The layered construction improves long-term comfort while reducing hygiene concerns in shared environments.

08 — User experience flow

A guided micro-recovery, not a passive product.

  1. 01

    Set wake-up window

    Users select a preferred wake-up range.

  2. 02

    Choose sound environment

    Nature-based audio profiles can be personalised before resting.

  3. 03

    Begin rest

    The wearable adapts naturally to the user’s posture during desk-supported naps.

  4. 04

    Monitor sleep state

    Sensors analyse sleep-stage transitions in real time.

  5. 05

    Prepare wake-up

    Light and sound cues are gradually introduced.

  6. 06

    Wake during lighter sleep

    The system wakes the user during a lighter sleep stage to reduce sleep inertia.

09 — Technical considerations

Honest about what’s speculative.

Certain aspects of the project remain speculative and would require further engineering validation - EEG integration within soft wearable materials, sensor reliability during movement, and lightweight embedded hardware implementation. Further collaboration with engineers and sleep specialists would be necessary to develop the system into a production-ready product.

10 — Future development

A wearable, in an ecosystem.

Companion ecosystem

A mobile app could provide personalised sleep insights, adaptive sound profiles, sleep habit tracking, and environmental customisation. The wearable becomes a sensor surface for a wider behavioural system.

Research opportunities

Investigating sensory patterns in nature that improve relaxation, analysing how sound textures influence recovery, and studying the effects of light exposure on circadian rhythms after short naps.

11 — Reflection

From physical object to restorative experience.
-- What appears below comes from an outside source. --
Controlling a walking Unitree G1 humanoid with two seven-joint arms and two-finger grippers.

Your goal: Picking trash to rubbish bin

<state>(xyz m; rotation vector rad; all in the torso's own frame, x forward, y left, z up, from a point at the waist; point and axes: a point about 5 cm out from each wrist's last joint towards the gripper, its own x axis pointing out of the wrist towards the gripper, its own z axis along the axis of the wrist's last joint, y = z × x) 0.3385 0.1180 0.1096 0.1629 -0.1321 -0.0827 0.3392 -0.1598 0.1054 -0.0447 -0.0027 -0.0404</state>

Cushio allowed the exploration of workplace well-being through the intersection of product design, ergonomics, and adaptive user experiences. The project highlighted the importance of balancing privacy and social acceptability, comfort and portability, speculative technology and realistic usability.

Cushio reimagines workplace rest as an intelligent and restorative experience - combining ergonomic product design with adaptive sensory interaction.